The women of the back country usually go bareheaded around home and often barefooted, too, as did the daughters of Highland chiefs a century or two ago, and for the same reason: simply that they feel better so. When “visit-in” or expecting visitors their extremities are clad. They make their own dresses and the style seems never to change. When traveling horseback they use a man’s saddle and ride astride in their ordinary skirts with an ingenuity of “tucking up” that is beyond my understanding (as no doubt it should be). Often one sees a man and a woman riding a-pillion, in which case the lady perches sidewise, of course.

If I were disposed to startle the reader, after the manner of impressionistic writers who strive after effect at any cost, I could fill a book with oddities observed in the mountains, and that without exaggeration by commission or omission. Let one or two anecdotes suffice; and then we will get back to our averages again. I took down the following incident verbatim (save for proper names) from lips that I know to be truthful. It is introduced here as a specimen of vivid offhand description in few words:

“There was a fam’ly on Pick-Yer-Flint that was named Higgins, and another named the McBees. They married through and through till the whole gineration nigh run out; though what helped was that they’d fly mad sometimes and kill one another like fools. They had great big heads and mottly faces—ears as big as sheepskins. Well, when they dressed up to come to church the men—grown men—’d have shirts made of this common domestic, with the letters AAA on their backs; and them barefooted, and some without hats, but with three yards of red ribbon around their necks. The sleeves of their shirts looked like a whole web of cloth jest sewed up together; and them sleeves’d git full o’ wind, and that red ribbon a-flyin’—O my la!

“There was lots o’ leetle boys of ’em that kem only in their shirt-tails.
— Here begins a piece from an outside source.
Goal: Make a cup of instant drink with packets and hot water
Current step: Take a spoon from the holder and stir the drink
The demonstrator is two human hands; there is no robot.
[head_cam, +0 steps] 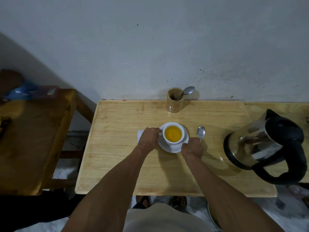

There was cracks between the logs that a dog could jump through, and them leetle fellers ’d git ’em a crack and grin in at us all through the sarmon. ’T ain’t no manner o’ use to ax me what the tex’ was that day!”

I may explain that it still is common in many districts of the mountain country for small boys to go about through the summer in a single abbreviated garment and that they are called “shirt-tail boys.”

Some of the expedients that mountain girls invent to make themselves attractive are bizarre in the extreme. Without invading the sanctities of toilet, I will cite one instance that is interesting from a scientific viewpoint. They told me that a certain blue-eyed girl thought that black eyes were “purtier” and that she actually changed her eyes to jet black whenever she went to “meetin’” or other public gathering. While I could see how the trick might be worked, it seemed utterly absurd that an unschooled maid of the wilderness could acquire either the knowledge or the means to accomplish such change. Well, one day I was called to treat a sick baby. While waiting for the medicine to react I chanced to mention this tale as it had been told me. The father, who had blue eyes, solemnly assured me that there was “no lie about it,” and said he would convince me in a few minutes.

He stepped to the garden and plucked a leaf of jimson weed. His wife crushed the leaf and instilled a drop of its juice into one of his eyes. I took out my watch. One side of the eyeball reddened slightly. The man said “hit smarts a leetle—not much.” Within fifteen minutes the pupil had expanded like a cat’s eye in the dark, leaving a rim of blue iris so thin as to be quite unnoticeable without close inspection. The eye consequently was jet black and its expression utterly changed. My host said it did not affect his vision materially, save that “things glimmer a bit.” I met him again the next day and he still was an odd-looking creature indeed, with one eye a light blue and the other an absolute black. The thing puzzled me until I recalled that the Latin name of jimson weed is Datura stramonium; then, in a flash, it came to me that stramonium is a powerful mydriatic.

If our man killer, hitherto mentioned, had had blue or gray eyes and had not chosen to stand trial, then, with a cake of soap and a new suit and a jimson leaf he might have made himself over so that his own mother would not have known him. These simple facts are offered gratis to writers of detective tales, whose stock of disguises nowadays is so threadbare and (pardon me) so absurd.

The mountain home of to-day is the log cabin of the American pioneer—not such a lodge as well-to-do people affect in Adirondack “camps” (which cost more than framed structures of similar size), but a pen that can be erected by four “corner men” in one day and is finished by the owner at his leisure. The commonest type is a single large room, with maybe a narrow porch in front and a plank door, a big stone chimney at one end, a single sash for a window at the other, and a seven or eight-foot lean-to at the rear for kitchen.